What the task asks:
Please reproduce the listing word for word. Pictures stay out.
───
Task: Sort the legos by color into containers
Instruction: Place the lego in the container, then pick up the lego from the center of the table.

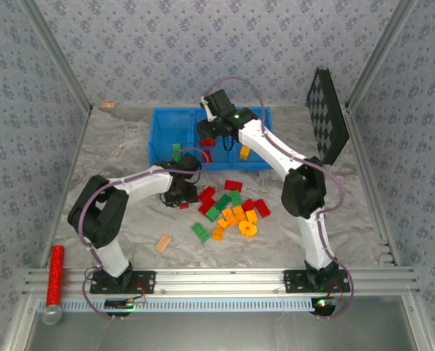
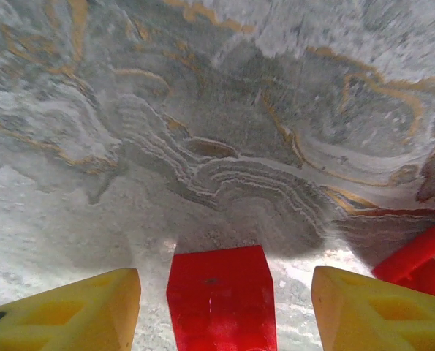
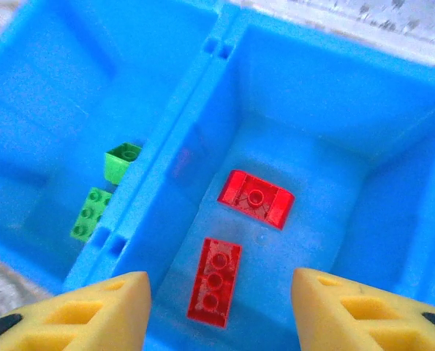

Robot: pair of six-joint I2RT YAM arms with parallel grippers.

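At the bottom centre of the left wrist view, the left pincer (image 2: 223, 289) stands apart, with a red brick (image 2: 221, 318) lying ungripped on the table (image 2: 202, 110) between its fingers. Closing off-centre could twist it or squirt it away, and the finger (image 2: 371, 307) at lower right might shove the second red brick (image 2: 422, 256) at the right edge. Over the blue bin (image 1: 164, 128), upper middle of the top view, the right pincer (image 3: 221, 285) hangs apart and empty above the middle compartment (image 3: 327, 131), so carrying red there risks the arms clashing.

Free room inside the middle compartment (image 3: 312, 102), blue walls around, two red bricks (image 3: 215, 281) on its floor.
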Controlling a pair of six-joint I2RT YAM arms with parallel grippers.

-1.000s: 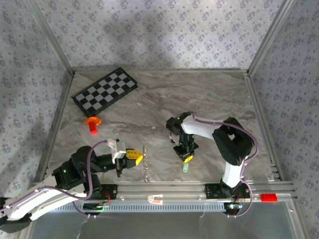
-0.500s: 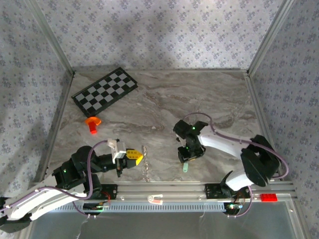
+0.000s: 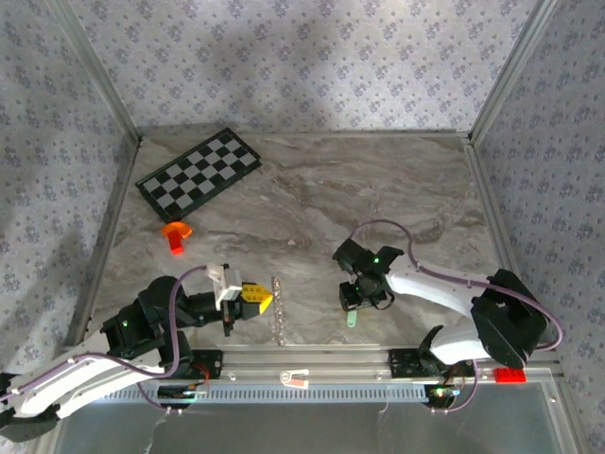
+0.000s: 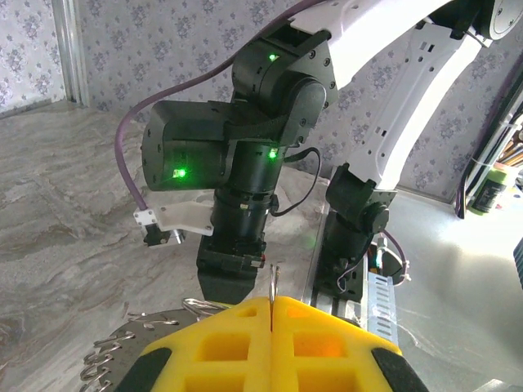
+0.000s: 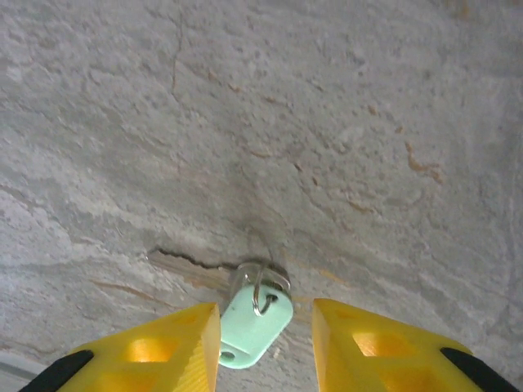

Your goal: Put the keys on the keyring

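Note:
The key (image 5: 255, 322) has a mint-green head with a small wire loop through its hole. It lies flat on the marble table between the fingers of my right gripper (image 5: 265, 309), which is open and straddles it from above. From above, the key (image 3: 352, 320) pokes out just below the right gripper (image 3: 354, 299). The keyring (image 3: 276, 308) stands on edge, fringed with small silver keys (image 4: 106, 363). My left gripper (image 3: 257, 301) is shut on its thin wire (image 4: 270, 287), a short way left of the key.
A black-and-white checkerboard (image 3: 198, 173) lies at the back left, with an orange plastic piece (image 3: 175, 234) in front of it. A small white part (image 3: 295, 377) and a red block (image 3: 509, 375) sit by the near rail. Metal frame posts and patterned walls enclose the table.
The right arm's elbow has swung out to the right and down, and its gripper has opened over the key. The key, the keyring and the left gripper have stayed put.

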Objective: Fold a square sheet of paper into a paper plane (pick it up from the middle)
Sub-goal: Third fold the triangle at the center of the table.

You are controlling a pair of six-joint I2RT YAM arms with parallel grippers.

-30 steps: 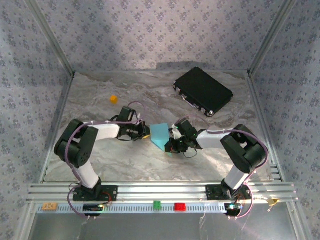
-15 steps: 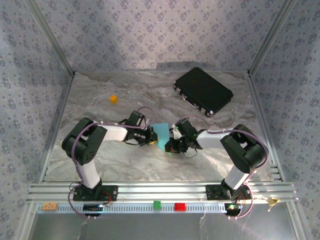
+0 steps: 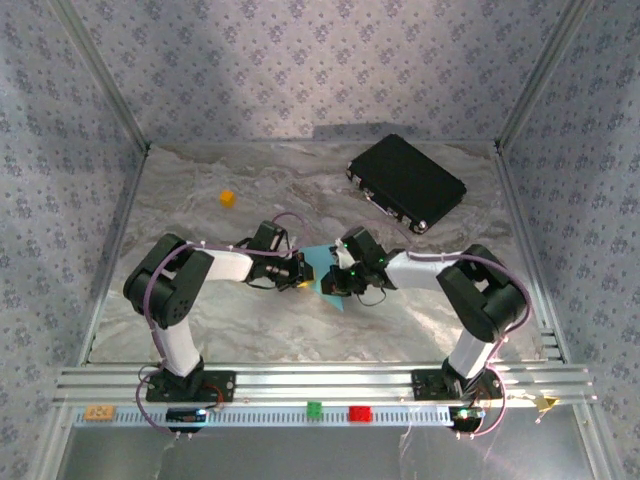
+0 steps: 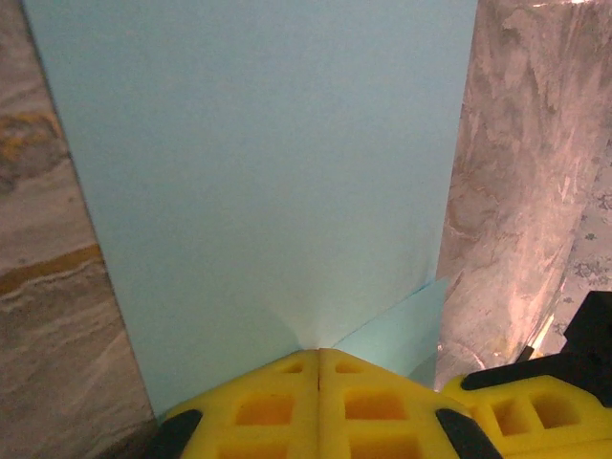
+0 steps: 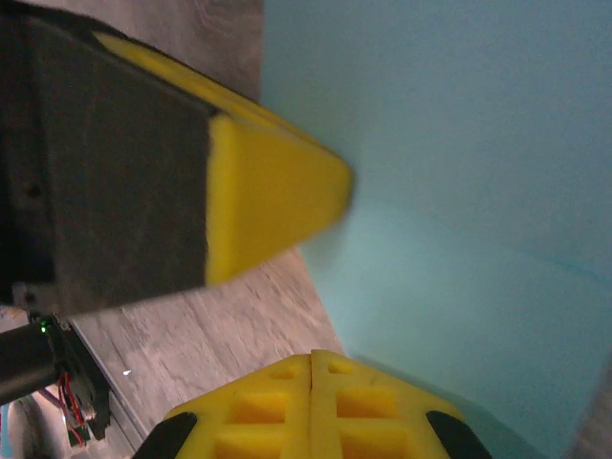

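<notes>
Black case (image 3: 406,183) flat at far right of marble tabletop (image 3: 200,200); small orange cube (image 3: 228,198) far left, well apart.

Left claw (image 3: 301,274), right claw (image 3: 331,283) pinching blue paper (image 3: 321,264) mid-table

enclosure, three walls, one wallpaper throughout: pale grey-lilac with a small repeating floral motif. landmark is the aluminium rail (image 3: 320,380), several parallel slotted profiles.

- back wall (image 3: 320,60): faces the rail from across the table.
- left wall (image 3: 45,220) and right wall (image 3: 605,200): run back from the rail's two ends.
- metal corner posts (image 3: 100,75): slim, one at each seam between a side wall and the back wall.
- table top (image 3: 200,200): grey-white marbled sheet, slightly wrinkled, begins directly behind the rail; glossy highlights in the left wrist view.
- ruler strip (image 3: 260,414): white, just in front of the rail; green block (image 3: 314,409) and red block (image 3: 359,412) near its middle, orange tag (image 3: 98,411) toward its left end.

light: diffuse, with a soft darker patch on the back wall.
</notes>
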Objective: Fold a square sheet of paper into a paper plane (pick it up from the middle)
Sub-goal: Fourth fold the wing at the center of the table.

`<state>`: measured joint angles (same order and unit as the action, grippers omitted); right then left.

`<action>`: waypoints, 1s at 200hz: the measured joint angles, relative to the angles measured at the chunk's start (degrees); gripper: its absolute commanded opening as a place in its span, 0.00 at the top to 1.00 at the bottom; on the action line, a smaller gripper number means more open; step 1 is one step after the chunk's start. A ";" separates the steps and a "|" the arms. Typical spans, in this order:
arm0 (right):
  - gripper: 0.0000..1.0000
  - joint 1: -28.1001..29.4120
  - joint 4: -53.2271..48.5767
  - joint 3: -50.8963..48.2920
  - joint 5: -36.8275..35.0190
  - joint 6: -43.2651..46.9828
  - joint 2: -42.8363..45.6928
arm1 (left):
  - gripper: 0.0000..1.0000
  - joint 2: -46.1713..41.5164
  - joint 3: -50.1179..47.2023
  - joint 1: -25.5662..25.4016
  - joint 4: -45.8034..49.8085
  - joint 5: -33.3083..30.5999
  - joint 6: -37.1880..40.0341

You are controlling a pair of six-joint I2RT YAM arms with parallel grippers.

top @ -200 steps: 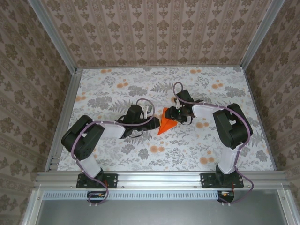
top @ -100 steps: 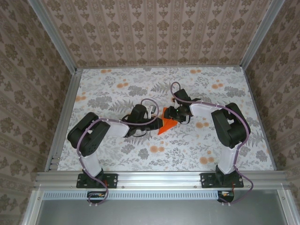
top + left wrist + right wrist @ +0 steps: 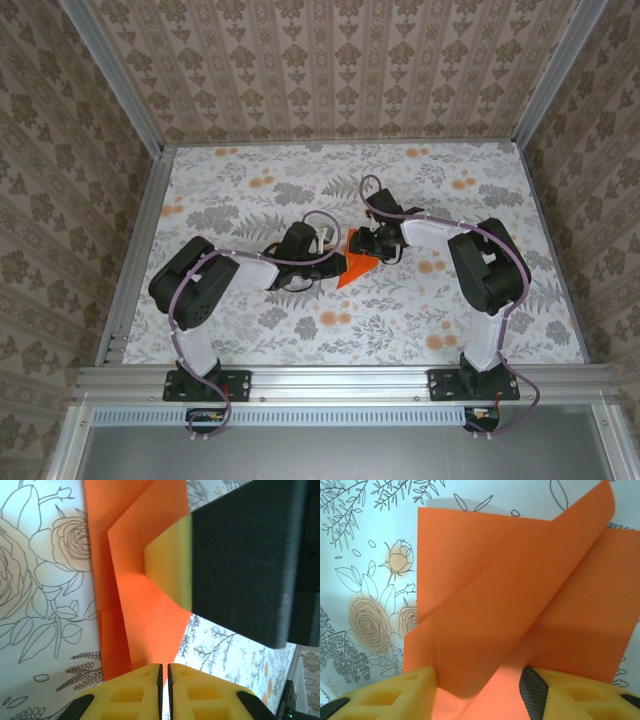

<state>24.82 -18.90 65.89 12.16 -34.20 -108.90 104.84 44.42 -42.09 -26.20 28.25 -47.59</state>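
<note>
The square sheet of paper (image 3: 354, 268), bright orange and already creased into overlapping layers, lies on the flower-printed bench (image 3: 250, 190) between the two hands, which meet almost tip to tip over it. The left hand (image 3: 337, 263) reaches it from one side with its yellow fingers (image 3: 135, 690) drawn together, a hairline slit between them. The sheet (image 3: 145, 610) starts right at those fingertips and runs straight ahead of them, but whether an edge is nipped in the slit cannot be told. The right hand (image 3: 366, 246) faces it from the opposite side with its fingers held well apart, roughly half spread, gripping nothing. In the right wrist view the sheet (image 3: 520, 620) lies ahead of and between those fingers (image 3: 410, 692), with one flap lifted off the layer beneath and curling up across the gap. Seen from the left wrist, one yellow pad (image 3: 167, 565) of the right hand sits down on the folded layers, just ahead and to the right of the left fingertips.
</note>
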 measured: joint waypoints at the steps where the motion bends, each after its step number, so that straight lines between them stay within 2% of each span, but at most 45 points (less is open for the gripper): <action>1: 0.49 0.00 -0.02 0.02 0.00 -0.02 0.00 | 0.88 0.04 0.02 0.00 0.00 0.00 0.00; 131: 0.49 1.44 -4.52 3.56 -3.54 0.85 -2.03 | 0.90 1.14 0.35 0.00 1.99 -1.73 0.04; 200: 0.50 2.25 -6.67 5.16 -5.75 0.83 -2.97 | 0.86 -4.85 -1.68 0.17 3.04 -5.46 -0.02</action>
<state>27.07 -25.56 71.05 6.42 -33.36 -111.87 99.98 42.74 -41.91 -23.16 22.79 -47.62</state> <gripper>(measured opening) 0.503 0.141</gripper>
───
Answer to this task:
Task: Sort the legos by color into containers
Instruction: Place the lego in the container, then pick up the lego from the center of the table.


Robot: pair of six-joint I2RT YAM arms with parallel grippers.

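At the bottom centre of the left wrist view, the left pincer (image 2: 223, 289) stands apart, with a red brick (image 2: 221, 318) lying ungripped on the table (image 2: 202, 110) between its fingers. Closing off-centre could twist it or squirt it away, and the finger (image 2: 371, 307) at lower right might shove the second red brick (image 2: 422, 256) at the right edge. Over the blue bin (image 1: 164, 128), upper middle of the top view, the right pincer (image 3: 221, 285) hangs apart and empty above the middle compartment (image 3: 327, 131), so carrying red there risks the arms clashing.

Free room inside the middle compartment (image 3: 312, 102), blue walls around, two red bricks (image 3: 215, 281) on its floor.
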Controlling a pair of six-joint I2RT YAM arms with parallel grippers.

-1.000s: 
-0.500s: 
+0.000s: 
+0.000s: 
+0.000s: 

Your goal: Put the keys on the keyring

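Note:
The key (image 5: 255, 322) has a mint-green head with a small wire loop through its hole. It lies flat on the marble table between the fingers of my right gripper (image 5: 265, 309), which is open and straddles it from above. From above, the key (image 3: 352, 320) pokes out just below the right gripper (image 3: 354, 299). The keyring (image 3: 276, 308) stands on edge, fringed with small silver keys (image 4: 106, 363). My left gripper (image 3: 257, 301) is shut on its thin wire (image 4: 270, 287), a short way left of the key.
A black-and-white checkerboard (image 3: 198, 173) lies at the back left, with an orange plastic piece (image 3: 175, 234) in front of it. A small white part (image 3: 295, 377) and a red block (image 3: 509, 375) sit by the near rail. Metal frame posts and patterned walls enclose the table.
The right arm's elbow has swung out to the right and down, and its gripper has opened over the key. The key, the keyring and the left gripper have stayed put.
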
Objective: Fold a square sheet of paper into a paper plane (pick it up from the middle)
Sub-goal: Third fold the triangle at the center of the table.

You are controlling a pair of six-joint I2RT YAM arms with parallel grippers.

-30 steps: 
-15 steps: 
+0 steps: 
+0 steps: 
+0 steps: 

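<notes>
Black case (image 3: 406,183) flat at far right of marble tabletop (image 3: 200,200); small orange cube (image 3: 228,198) far left, well apart.

Left claw (image 3: 301,274), right claw (image 3: 331,283) pinching blue paper (image 3: 321,264) mid-table

enclosure, three walls, one wallpaper throughout: pale grey-lilac with a small repeating floral motif. landmark is the aluminium rail (image 3: 320,380), several parallel slotted profiles.

- back wall (image 3: 320,60): faces the rail from across the table.
- left wall (image 3: 45,220) and right wall (image 3: 605,200): run back from the rail's two ends.
- metal corner posts (image 3: 100,75): slim, one at each seam between a side wall and the back wall.
- table top (image 3: 200,200): grey-white marbled sheet, slightly wrinkled, begins directly behind the rail; glossy highlights in the left wrist view.
- ruler strip (image 3: 260,414): white, just in front of the rail; green block (image 3: 314,409) and red block (image 3: 359,412) near its middle, orange tag (image 3: 98,411) toward its left end.

light: diffuse, with a soft darker patch on the back wall.
</notes>
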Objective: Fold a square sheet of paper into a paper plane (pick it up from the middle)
Sub-goal: Fourth fold the wing at the center of the table.

`<state>`: measured joint angles (same order and unit as the action, grippers omitted); right then left.

`<action>`: waypoints, 1s at 200hz: the measured joint angles, relative to the angles measured at the chunk's start (degrees); gripper: its absolute commanded opening as a place in its span, 0.00 at the top to 1.00 at the bottom; on the action line, a smaller gripper number means more open; step 1 is one step after the chunk's start. A ";" separates the steps and a "|" the arms. Typical spans, in this order:
arm0 (right):
  - gripper: 0.0000..1.0000
  - joint 1: -28.1001..29.4120
  - joint 4: -53.2271..48.5767
  - joint 3: -50.8963..48.2920
  - joint 5: -36.8275..35.0190
  - joint 6: -43.2651..46.9828
  - joint 2: -42.8363..45.6928
arm1 (left):
  - gripper: 0.0000..1.0000
  - joint 2: -46.1713..41.5164
  - joint 3: -50.1179..47.2023
  - joint 1: -25.5662..25.4016
  - joint 4: -45.8034..49.8085
  - joint 5: -33.3083..30.5999
  - joint 6: -37.1880..40.0341

You are controlling a pair of six-joint I2RT YAM arms with parallel grippers.

top @ -200 steps: 
top @ -100 steps: 
top + left wrist + right wrist @ +0 steps: 

<state>24.82 -18.90 65.89 12.16 -34.20 -108.90 104.84 44.42 -42.09 -26.20 28.25 -47.59</state>
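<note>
The square sheet of paper (image 3: 354, 268), bright orange and already creased into overlapping layers, lies on the flower-printed bench (image 3: 250, 190) between the two hands, which meet almost tip to tip over it. The left hand (image 3: 337, 263) reaches it from one side with its yellow fingers (image 3: 135, 690) drawn together, a hairline slit between them. The sheet (image 3: 145, 610) starts right at those fingertips and runs straight ahead of them, but whether an edge is nipped in the slit cannot be told. The right hand (image 3: 366, 246) faces it from the opposite side with its fingers held well apart, roughly half spread, gripping nothing. In the right wrist view the sheet (image 3: 520, 620) lies ahead of and between those fingers (image 3: 410, 692), with one flap lifted off the layer beneath and curling up across the gap. Seen from the left wrist, one yellow pad (image 3: 167, 565) of the right hand sits down on the folded layers, just ahead and to the right of the left fingertips.
</note>
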 measured: joint waypoints at the steps where the motion bends, each after its step number, so that straight lines between them stay within 2% of each span, but at most 45 points (less is open for the gripper): <action>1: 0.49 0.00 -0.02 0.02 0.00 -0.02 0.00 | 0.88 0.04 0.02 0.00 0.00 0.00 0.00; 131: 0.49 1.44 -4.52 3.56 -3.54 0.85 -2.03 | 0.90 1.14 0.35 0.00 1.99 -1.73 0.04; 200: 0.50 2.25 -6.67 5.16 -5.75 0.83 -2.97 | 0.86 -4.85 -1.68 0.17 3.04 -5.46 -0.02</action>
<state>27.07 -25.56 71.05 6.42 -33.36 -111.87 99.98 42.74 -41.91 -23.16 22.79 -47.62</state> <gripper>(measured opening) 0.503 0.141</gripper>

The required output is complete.